> _Required action_: The answer must be an exact copy of all the data below.

> _Data section_:
+++

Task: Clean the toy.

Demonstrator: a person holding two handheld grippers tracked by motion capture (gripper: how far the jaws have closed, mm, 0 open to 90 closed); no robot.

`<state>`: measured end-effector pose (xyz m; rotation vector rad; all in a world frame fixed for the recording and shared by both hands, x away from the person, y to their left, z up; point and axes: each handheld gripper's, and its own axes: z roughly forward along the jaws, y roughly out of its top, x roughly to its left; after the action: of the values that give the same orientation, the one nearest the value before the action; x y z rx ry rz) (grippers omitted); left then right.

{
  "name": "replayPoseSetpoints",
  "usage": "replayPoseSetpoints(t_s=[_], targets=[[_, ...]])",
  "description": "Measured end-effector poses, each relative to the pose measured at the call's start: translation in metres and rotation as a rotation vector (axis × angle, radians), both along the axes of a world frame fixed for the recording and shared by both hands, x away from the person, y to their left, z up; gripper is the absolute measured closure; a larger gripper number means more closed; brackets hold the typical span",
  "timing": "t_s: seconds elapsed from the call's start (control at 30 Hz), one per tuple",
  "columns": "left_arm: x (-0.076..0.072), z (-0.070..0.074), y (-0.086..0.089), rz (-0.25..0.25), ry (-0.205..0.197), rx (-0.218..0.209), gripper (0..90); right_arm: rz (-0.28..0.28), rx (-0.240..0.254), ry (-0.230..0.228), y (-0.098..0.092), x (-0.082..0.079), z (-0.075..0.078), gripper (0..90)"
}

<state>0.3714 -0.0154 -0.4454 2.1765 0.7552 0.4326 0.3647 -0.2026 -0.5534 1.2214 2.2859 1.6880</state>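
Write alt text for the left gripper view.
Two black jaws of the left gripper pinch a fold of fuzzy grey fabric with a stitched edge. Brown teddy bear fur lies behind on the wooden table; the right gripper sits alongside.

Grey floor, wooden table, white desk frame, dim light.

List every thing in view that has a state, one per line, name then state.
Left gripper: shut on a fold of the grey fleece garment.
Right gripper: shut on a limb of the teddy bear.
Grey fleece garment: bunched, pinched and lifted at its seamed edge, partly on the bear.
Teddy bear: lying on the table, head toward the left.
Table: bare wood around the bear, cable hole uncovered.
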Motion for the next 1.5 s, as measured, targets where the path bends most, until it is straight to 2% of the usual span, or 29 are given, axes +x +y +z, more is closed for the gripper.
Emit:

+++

> _Response box_:
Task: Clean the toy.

Demonstrator: a person holding two handheld grippers tracked by motion capture (gripper: how far the jaws have closed, mm, 0 open to 90 closed); no robot.

`<state>`: measured end-effector pose (xyz m; rotation vector rad; all in a world frame fixed for the recording and shared by both hands, x away from the person, y to their left, z up; point and axes: each handheld gripper's, and its own axes: z roughly forward along the jaws, y roughly out of its top, x roughly to its left; after the action: of the values that give the same orientation, the one nearest the value before the action; x y z rx ry rz) (grippers omitted); left then right.

{
  "name": "replayPoseSetpoints",
  "usage": "replayPoseSetpoints(t_s=[_], targets=[[_, ...]])",
  "description": "Measured end-effector poses, each relative to the pose measured at the call's start: translation in metres and rotation as a rotation vector (axis × angle, radians), both along the axes of a world frame fixed for the recording and shared by both hands, x away from the person, y to their left, z up; gripper is the absolute measured closure; a larger gripper number means more closed; brackets hold the typical span",
  "timing": "t_s: seconds elapsed from the call's start (control at 30 Hz), one per tuple",
  "columns": "left_arm: x (-0.076..0.072), z (-0.070..0.074), y (-0.086..0.089), rz (-0.25..0.25), ry (-0.205..0.197), rx (-0.218..0.209), gripper (0..90); right_arm: rz (-0.28..0.28), rx (-0.240..0.254), ry (-0.230..0.228), y (-0.098..0.092), x (-0.082..0.079), z (-0.075..0.078), gripper (0..90)"
}

<state>0.3714 -0.0154 -0.4454 2.1765 0.7552 0.4326 0.3647 -0.2026 -0.5534 1.2214 2.2859 1.6880</state>
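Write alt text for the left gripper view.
Two black jaws of the left gripper pinch a fold of fuzzy grey fabric with a stitched edge. Brown teddy bear fur lies behind on the wooden table; the right gripper sits alongside.

Grey floor, wooden table, white desk frame, dim light.

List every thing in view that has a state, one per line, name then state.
Left gripper: shut on a fold of the grey fleece garment.
Right gripper: shut on a limb of the teddy bear.
Grey fleece garment: bunched, pinched and lifted at its seamed edge, partly on the bear.
Teddy bear: lying on the table, head toward the left.
Table: bare wood around the bear, cable hole uncovered.
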Motion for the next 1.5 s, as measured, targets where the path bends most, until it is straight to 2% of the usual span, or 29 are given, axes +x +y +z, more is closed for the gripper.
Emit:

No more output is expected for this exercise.